- **ASSIGNMENT**: The line with "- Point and" marks the start; please set it down along with all later lines through the end of the material, exactly, leaving out pictures.

- **DATA UNDER STUDY**:
----
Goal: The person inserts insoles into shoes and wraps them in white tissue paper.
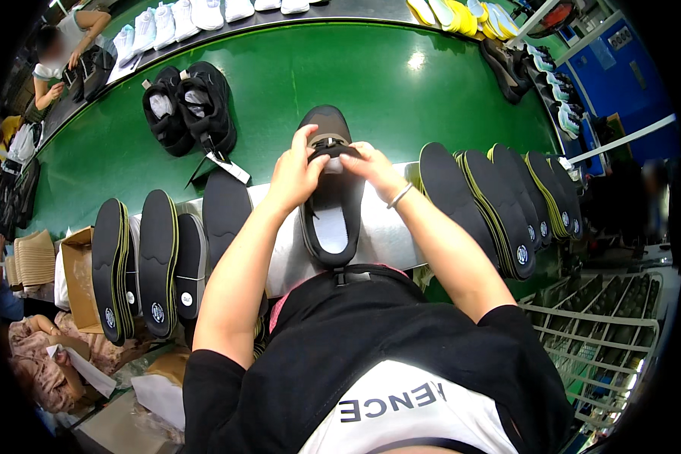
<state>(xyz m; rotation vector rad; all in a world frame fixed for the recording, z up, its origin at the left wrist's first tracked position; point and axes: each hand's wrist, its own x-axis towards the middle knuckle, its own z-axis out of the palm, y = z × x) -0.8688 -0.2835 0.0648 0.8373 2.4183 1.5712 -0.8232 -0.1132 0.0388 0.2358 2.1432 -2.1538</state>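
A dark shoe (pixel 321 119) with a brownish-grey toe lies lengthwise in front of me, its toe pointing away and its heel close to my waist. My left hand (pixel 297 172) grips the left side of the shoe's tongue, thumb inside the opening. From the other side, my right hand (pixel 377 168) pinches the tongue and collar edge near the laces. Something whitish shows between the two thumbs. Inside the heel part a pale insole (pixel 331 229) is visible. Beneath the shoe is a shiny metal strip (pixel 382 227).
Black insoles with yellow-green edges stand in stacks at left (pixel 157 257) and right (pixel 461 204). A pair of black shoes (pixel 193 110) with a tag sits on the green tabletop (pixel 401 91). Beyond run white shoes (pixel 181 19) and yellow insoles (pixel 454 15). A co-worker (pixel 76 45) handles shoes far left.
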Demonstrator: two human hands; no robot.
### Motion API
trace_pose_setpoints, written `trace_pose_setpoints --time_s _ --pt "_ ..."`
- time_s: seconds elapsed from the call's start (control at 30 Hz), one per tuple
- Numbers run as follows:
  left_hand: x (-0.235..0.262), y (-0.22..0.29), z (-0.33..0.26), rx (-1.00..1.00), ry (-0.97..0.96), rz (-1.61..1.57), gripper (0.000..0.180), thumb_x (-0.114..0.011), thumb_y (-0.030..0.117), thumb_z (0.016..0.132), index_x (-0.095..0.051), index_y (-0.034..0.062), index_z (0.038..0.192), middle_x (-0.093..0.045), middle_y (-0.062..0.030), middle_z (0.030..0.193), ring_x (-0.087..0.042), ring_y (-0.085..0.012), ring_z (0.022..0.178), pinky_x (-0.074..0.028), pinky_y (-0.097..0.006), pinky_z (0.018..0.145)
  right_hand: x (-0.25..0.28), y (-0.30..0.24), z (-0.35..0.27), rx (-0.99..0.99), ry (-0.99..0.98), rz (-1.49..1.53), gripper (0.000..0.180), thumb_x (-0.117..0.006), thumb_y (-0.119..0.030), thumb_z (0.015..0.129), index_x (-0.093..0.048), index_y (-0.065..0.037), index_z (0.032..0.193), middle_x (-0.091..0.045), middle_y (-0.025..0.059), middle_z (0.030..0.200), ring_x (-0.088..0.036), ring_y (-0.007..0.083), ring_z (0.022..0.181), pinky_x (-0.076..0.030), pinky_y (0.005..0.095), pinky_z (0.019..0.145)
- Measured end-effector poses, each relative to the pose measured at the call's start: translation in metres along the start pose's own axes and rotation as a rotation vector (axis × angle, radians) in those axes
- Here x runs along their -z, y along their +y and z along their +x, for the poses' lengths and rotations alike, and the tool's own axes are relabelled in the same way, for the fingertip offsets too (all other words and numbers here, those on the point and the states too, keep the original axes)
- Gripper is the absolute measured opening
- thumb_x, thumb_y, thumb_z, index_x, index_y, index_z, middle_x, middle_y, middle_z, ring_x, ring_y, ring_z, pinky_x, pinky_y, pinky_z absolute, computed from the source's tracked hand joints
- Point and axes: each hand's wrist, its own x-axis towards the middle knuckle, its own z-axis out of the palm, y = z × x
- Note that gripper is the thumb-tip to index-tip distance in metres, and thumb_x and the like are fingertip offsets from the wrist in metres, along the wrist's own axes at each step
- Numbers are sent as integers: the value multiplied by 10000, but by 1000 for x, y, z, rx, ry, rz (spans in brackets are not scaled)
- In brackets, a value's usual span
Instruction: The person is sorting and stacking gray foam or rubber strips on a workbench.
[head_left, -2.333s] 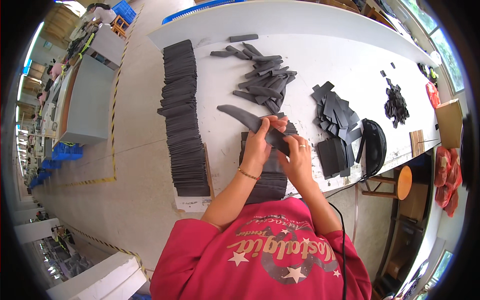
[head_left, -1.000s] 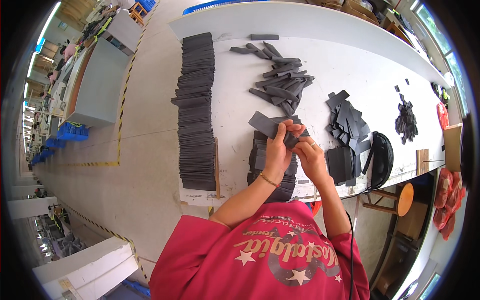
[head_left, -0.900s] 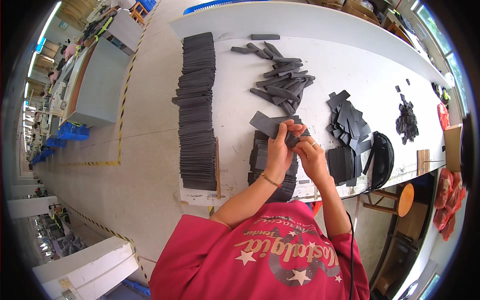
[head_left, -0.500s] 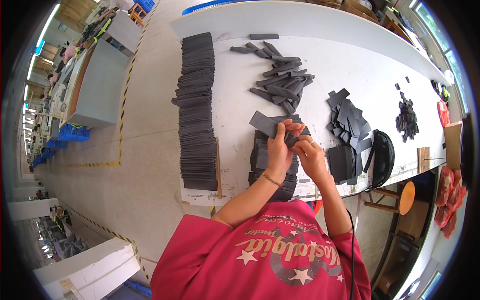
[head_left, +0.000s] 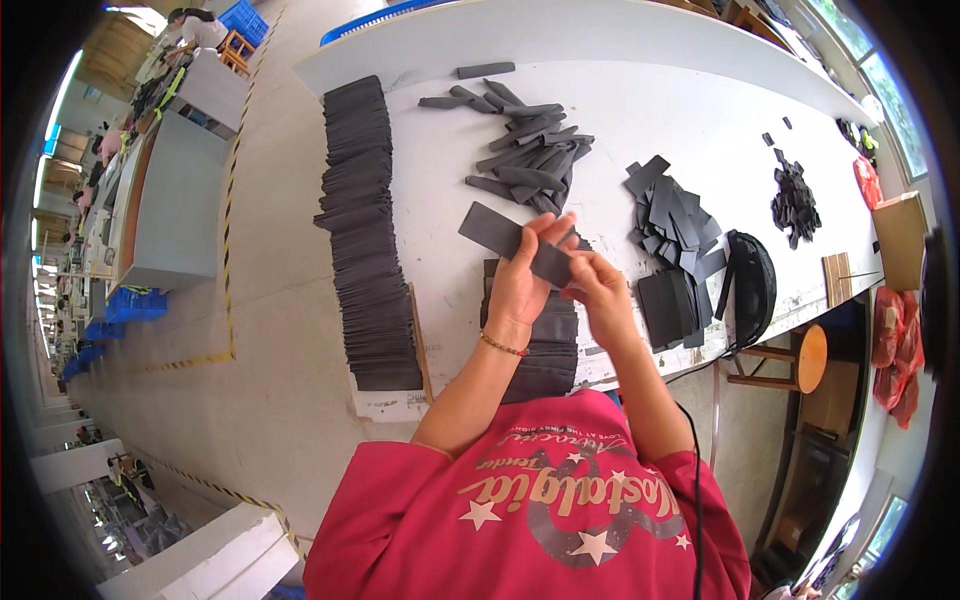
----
- **YOUR SOLUTION**:
- Point and axes: each hand's wrist, its own x-axis towards the middle knuckle, its own z-axis out of the palm, y = z × x
- Note that gripper is the thumb-tip to index-tip distance in metres, and thumb_x and the like are fingertip offsets from the wrist in metres, along the wrist's own axes at each step
- Numbers are sent as integers: the value multiplied by 10000, but by 1000 for x, y, z, rx, ry, rz (spans in brackets are not scaled)
- In brackets, a value's usual span
Instruction: The person is sorting and stacking gray foam or rubber strips on a workbench.
[head_left, -2.333s] 
[head_left, -1.000s] 
[head_left, -0.900s] 
[head_left, -0.500s] 
[head_left, +0.000s] 

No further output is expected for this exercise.